Improving the public’s health with Smart Information Systems
During this project, new ways to understand and address the challenges brought forward by SIS will be developed. Kevin Macnish says:
“I have come across projects in AI and projects in big data, but none that have yet combined the two on this scale. Furthermore, this project puts ethics at the heart of the research, which is crucial as we seek to understand the potential impact of these technologies”.

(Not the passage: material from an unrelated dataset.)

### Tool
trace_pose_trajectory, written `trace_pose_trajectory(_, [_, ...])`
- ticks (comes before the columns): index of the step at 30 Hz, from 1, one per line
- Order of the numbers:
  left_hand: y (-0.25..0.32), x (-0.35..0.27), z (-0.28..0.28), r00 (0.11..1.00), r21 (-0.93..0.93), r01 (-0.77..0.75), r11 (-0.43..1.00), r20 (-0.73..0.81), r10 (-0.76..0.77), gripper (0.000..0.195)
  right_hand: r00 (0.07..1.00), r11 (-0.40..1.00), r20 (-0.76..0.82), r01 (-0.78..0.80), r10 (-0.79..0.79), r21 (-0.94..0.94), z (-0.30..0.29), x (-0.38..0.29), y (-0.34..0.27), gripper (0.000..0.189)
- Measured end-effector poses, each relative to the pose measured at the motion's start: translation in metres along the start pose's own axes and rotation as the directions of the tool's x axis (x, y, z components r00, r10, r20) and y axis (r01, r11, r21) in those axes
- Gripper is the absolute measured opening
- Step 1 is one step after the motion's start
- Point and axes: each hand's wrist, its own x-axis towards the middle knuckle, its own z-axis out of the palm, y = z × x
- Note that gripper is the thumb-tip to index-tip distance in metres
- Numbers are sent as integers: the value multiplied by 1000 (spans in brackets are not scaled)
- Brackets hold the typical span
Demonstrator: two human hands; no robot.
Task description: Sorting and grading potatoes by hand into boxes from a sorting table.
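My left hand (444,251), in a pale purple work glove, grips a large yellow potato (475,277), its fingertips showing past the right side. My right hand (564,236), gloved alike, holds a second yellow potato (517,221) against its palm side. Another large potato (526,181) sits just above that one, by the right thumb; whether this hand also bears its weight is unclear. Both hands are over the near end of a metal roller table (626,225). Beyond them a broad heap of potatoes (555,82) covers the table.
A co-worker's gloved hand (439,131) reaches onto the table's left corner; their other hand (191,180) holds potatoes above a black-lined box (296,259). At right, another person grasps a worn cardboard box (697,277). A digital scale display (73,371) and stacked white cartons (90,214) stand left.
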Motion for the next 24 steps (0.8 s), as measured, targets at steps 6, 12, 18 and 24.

The SHERPA project has more unique features. There will be an ongoing and close collaboration with a stakeholder board. This stakeholder advisory board includes, amongst others, the European Data Protection Supervisor, Facebook, Google, the European Organisation for Security, Big Data Alliance, Data Value Association, Postbank Germany, Helsinki Foundation for Human Rights, and the European Economic and Social Committee. With six stages in total, the first will be to conduct 15 extensive case studies, such as the collaboration between DeepMind and the Royal Free Trust, and scenario studies to visualise how SISs can introduce ethical issues and how they might affect human rights issues. Moreover, these will be conducted together with organisations that develop and use such systems. During the second stage the partners will collaborate with the stakeholders to discover exactly which concerns they have with SISs and which solutions are realistic in practice, manageable and therefore, preferable. In the third stage, the project members will create and publish a workbook describing responsible development of SISs. In stage four, technical and regulatory options will be presented. Stage five serves to validate and prioritise the various proposals through multi-stakeholder focus groups. The final stage will be to advocate these results, and implement the most promising solutions through targeted dissemination and communication activities. This unique project will thus offer greater understanding and in turn benefit the further integration of SISs in society. Philip Brey says:
“We develop practical tools for better development of these technologies and better policies, including ethical guidelines, research ethics protocols and recommendations for law and policy. The close collaboration with key stakeholders ensures that we do not just do solid scientific research, but also develop practical tools making it likely that our results will be endorsed and used”.